Task description. Each line below must be transcribed with no word changed.
══ Data excerpt ══
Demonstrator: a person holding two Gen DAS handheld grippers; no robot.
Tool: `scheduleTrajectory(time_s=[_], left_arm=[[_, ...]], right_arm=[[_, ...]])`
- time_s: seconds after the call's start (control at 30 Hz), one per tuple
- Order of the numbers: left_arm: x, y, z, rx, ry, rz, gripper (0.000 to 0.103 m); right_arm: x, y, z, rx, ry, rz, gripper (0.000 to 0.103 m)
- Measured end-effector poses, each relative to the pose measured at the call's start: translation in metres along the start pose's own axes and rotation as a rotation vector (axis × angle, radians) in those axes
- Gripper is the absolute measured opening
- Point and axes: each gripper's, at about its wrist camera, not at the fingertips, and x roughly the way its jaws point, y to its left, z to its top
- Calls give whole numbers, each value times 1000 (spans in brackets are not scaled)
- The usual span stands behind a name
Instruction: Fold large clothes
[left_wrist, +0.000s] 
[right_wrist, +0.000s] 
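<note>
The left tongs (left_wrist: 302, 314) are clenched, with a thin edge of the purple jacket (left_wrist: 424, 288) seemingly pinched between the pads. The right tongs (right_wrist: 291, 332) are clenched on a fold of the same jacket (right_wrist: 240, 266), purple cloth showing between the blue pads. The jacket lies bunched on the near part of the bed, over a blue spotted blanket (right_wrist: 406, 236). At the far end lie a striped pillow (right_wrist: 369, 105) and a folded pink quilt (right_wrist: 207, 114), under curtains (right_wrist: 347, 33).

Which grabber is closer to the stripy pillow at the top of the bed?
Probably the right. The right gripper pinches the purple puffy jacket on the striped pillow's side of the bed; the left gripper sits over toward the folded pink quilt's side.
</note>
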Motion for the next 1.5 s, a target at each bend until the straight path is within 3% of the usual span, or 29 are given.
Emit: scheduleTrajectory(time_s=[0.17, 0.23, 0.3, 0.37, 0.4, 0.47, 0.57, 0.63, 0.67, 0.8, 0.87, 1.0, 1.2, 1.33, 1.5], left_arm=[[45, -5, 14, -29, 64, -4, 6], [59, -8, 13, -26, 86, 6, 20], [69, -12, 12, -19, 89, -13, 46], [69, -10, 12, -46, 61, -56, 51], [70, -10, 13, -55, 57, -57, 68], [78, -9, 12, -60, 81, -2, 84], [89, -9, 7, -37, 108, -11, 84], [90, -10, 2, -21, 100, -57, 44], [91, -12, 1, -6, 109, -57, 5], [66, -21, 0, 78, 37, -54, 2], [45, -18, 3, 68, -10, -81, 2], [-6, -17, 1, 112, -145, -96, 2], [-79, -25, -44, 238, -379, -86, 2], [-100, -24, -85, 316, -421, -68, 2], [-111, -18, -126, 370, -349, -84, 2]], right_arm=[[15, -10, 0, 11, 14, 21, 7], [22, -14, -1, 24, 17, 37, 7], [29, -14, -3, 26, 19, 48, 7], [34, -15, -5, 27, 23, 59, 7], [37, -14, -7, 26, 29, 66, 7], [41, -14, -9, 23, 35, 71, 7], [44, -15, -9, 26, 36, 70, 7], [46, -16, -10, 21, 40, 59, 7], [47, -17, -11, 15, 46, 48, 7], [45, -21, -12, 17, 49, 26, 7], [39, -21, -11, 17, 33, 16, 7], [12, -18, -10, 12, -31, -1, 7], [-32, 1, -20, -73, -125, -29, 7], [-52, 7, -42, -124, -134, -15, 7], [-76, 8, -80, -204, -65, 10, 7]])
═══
Your response.
Demonstrator: a person holding two Gen DAS handheld grippers; no robot.
Tool: `scheduleTrajectory(time_s=[_], left_arm=[[_, ...]], right_arm=[[_, ...]])`
- time_s: seconds after the call's start (control at 30 Hz), one per tuple
- Order of the numbers: left_arm: x, y, z, rx, ry, rz, gripper (0.000 to 0.103 m); right_arm: x, y, z, rx, ry, rz, gripper (0.000 to 0.103 m)
- Measured end-effector poses, each relative to the pose measured at the call's start: translation in metres along the start pose's own axes and rotation as a rotation vector (axis × angle, radians) in those axes
- Gripper is the absolute measured opening
- Point and axes: each gripper's, at about its wrist camera, not at the fingertips, and x roughly the way its jaws point, y to its left, z to its top
- Calls give whole numbers, each value times 1000 (spans in brackets are not scaled)
- The usual span stands behind a name
Instruction: Fold large clothes
[left_wrist, +0.000s] 
[right_wrist, +0.000s] 
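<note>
The left tongs (left_wrist: 302, 314) are clenched, with a thin edge of the purple jacket (left_wrist: 424, 288) seemingly pinched between the pads. The right tongs (right_wrist: 291, 332) are clenched on a fold of the same jacket (right_wrist: 240, 266), purple cloth showing between the blue pads. The jacket lies bunched on the near part of the bed, over a blue spotted blanket (right_wrist: 406, 236). At the far end lie a striped pillow (right_wrist: 369, 105) and a folded pink quilt (right_wrist: 207, 114), under curtains (right_wrist: 347, 33).

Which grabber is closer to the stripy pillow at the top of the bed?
Probably the right. The right gripper pinches the purple puffy jacket on the striped pillow's side of the bed; the left gripper sits over toward the folded pink quilt's side.
</note>
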Motion for the next 1.5 s, a target at each bend until the straight path is within 3% of the usual span, or 29 are given.
Emit: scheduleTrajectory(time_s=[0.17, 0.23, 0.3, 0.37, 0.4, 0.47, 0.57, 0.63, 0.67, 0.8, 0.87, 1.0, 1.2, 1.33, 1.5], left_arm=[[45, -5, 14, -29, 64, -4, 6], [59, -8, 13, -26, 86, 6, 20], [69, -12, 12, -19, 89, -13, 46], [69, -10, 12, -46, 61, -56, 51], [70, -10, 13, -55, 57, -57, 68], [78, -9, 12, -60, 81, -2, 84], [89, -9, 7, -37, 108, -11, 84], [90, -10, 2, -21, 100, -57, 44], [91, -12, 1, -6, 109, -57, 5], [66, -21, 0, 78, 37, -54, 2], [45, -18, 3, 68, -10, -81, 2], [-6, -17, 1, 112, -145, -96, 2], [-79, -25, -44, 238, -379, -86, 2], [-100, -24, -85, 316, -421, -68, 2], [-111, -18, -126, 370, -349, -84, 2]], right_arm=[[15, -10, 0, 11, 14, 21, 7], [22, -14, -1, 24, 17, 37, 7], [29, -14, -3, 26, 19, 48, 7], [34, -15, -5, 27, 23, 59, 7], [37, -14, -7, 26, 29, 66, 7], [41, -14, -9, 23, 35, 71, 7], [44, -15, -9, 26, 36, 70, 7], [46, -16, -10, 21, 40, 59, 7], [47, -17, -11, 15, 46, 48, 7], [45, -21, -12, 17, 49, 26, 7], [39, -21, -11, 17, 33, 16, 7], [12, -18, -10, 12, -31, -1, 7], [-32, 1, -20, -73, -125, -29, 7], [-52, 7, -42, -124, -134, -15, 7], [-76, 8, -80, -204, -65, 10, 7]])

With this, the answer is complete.